Figure 3. Silencing TRAF3IP2 inhibits NF-κB activation and inflammatory cytokine expression in malignant glioblastoma cells

(A) p-p65 levels were analyzed by ELISA. Silencing TRAF3IP2 inhibits TNF-α or TNF-α+IL-17-induced p-p65 levels in U87_TRAF3IP2KD and U87_{control shRNA} cells. (B) Western blot analysis demonstrating significantly reduced p-p65 levels in U87_{TRAF3IP2 KD} versus U87_{control shRNA} cells. U87_{TRAF3IP2 KD} and U87_{control shRNA} cells showed higher expression of p-p65 after TNF-α treatment. However, the magnitude of increase is less in U87_TRAF3IP2KD cells. (C and D) RT²-qPCR analysis: fold changes of U87_TRAF3IP2KD versus U87_{control shRNA} cells for IL-8, IL-1β, IL-6, IL-10, CCND1 and VEGF. (E) Dot-blot comparative protein analysis of conditioned media from U87_TRAF3IP2KD cells showing decreased expression of G-CSF, GM-CSF, GRO, IL-6, IL-8, MCP-1 and MIF compared to U87_{control shRNA} cells. Protein levels of G-CSF, GM-CSF, GRO, IL-6, IL-8 and MCP-1 were below the detection limit in U87_TRAF3IP2KD cells conditioned media. (F) RT-qPCR analysis: fold changes expression of upstream (IL-17R) and downstream (NF-κB, IL-1β, IL-6, and IL-8, in addition to VEGF) signaling of TRAF3IP2 in U87 spheroids compared to adherent U87 cultures. (G) Gene expression analysis of U87_TRAF3IP2KD versus U87_{control shRNA} spheroids (n = 6; ^*P < 0.05, ^**P < 0.001, ^***P < 0.0001).

Figure 4. Silencing TRAF3IP2 prevents glioblastoma growth

(A) Immunodeficient NIH-III mice were injected with U87_TRAF3IP2KD cells (1 × 10⁶ cells) into the flank region. Control animals were injected with U87_{control shRNA} cells (1 × 10⁶ cells). Tumor size was measured weekly using calipers. (B) U87_TRAF3IP2KD cells formed smaller tumors. (C) Immunohistochemical localization of TRAF3IP2, IL-8, and VEGF in tumors derived from U87_TRAF3IP2KD and U87_{control shRNA} cells. Scale: 100 µm.

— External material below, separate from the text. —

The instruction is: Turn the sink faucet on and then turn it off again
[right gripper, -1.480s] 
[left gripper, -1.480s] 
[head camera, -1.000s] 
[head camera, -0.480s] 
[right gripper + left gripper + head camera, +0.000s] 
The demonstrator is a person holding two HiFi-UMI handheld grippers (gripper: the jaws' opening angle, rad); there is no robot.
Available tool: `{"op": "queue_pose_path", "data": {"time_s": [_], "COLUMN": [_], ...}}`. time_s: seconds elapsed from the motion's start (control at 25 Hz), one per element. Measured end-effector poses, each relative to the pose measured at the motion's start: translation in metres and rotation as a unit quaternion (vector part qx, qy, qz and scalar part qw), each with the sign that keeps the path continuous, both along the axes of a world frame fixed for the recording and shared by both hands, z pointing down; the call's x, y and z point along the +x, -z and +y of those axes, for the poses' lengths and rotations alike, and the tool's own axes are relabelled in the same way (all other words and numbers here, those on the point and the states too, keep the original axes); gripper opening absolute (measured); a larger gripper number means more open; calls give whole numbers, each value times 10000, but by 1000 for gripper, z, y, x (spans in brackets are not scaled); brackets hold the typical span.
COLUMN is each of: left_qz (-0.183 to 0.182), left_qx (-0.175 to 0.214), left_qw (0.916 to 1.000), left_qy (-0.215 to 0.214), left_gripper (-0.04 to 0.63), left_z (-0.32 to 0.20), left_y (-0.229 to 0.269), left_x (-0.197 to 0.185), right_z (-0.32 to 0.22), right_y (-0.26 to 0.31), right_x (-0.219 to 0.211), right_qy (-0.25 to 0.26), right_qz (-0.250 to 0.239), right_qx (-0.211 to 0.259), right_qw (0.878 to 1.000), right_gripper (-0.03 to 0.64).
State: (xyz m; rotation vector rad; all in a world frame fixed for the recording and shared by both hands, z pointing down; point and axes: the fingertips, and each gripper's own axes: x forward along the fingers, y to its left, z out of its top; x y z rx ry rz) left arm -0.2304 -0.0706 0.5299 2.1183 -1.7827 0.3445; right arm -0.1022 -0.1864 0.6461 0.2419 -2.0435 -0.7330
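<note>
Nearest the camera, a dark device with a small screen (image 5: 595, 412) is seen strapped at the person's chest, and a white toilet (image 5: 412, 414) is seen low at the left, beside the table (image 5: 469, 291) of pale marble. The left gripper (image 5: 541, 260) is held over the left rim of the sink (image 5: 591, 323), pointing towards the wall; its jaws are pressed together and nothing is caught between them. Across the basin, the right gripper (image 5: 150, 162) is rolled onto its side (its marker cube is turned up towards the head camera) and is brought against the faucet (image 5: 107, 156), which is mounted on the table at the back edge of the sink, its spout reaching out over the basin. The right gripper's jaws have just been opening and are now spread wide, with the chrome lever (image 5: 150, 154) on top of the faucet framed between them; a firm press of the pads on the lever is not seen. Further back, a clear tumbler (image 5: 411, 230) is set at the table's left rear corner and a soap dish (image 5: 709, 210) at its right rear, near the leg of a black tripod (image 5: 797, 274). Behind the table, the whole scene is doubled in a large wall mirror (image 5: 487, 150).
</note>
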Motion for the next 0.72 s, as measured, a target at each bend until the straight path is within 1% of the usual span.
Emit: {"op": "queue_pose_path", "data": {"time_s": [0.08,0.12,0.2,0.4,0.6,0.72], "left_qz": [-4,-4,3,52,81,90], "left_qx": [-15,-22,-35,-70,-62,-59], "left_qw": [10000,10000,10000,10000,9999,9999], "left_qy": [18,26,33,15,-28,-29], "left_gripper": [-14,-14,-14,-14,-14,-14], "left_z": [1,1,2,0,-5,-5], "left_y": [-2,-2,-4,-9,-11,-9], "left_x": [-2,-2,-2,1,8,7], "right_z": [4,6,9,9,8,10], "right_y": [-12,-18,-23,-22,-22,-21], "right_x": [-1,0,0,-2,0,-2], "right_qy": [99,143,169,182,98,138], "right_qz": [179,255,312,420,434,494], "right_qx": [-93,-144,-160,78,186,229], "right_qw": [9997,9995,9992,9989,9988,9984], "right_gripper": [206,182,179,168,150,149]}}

Figure 5. Effect of silencing TRAF3IP2 in a flank xenograft model

(A) Suppression of glioblastoma tumors by TRAF3IP2 shRNA-LV injected subcutaneously onto tumors compared to scrambled shRNA-LV injected tumors. Frequency of administration is shown in the graph. (B) Tumor size was measured biweekly (^*P < 0.05; ^**P < 0.001). (C) Animals imaged for luciferase weekly. Immunohistochemical localization of TRAF3IP2, caspase 8, Ki67, IL-8, and VEGF in tumors treated with TRAF3IP2 shRNA-LV or scrambled shRNA-LV. Scale: 100 µm.

Figure 6. Transcriptome analysis of TRAF3IP2 shRNA-LV-treated xenograft tumors

(A) Clustergram of genes analyzed by RT²-based PCR array. Xenograft glioblastoma tumors treated with TRAF3IP2 shRNA-LV were compared with scrambled shRNA-LV treated tumors (n = 3/group). (B) Clustering performed using data analysis software (Qiagen). Intensity of green (decreased fold change) or red (increased fold change) is directly proportional to the magnitude of differentially expressed genes. Expression of genes displaying a +/− 2-fold change in TRAF3IP2 shRNA-LV-treated xenograft tumors. Values normalized to scrambled shRNA-LV treated tumors (^*P < 0.05; ^**P < 0.01; ^***P < 0.001).

Figure 7. TRAF3IP2 is a potential therapeutic target in glioblastoma growth and dissemination

In addition to blocking inflammation (green line), our novel findings show that silencing TRAF3IP2 inhibits cell cycle progression, angiogenesis, cell metabolism, and matrix metalloproteinase expression, while increasing apoptosis of glioblastoma cells (orange lines), resulting ultimately in tumor regression, and possibly elimination.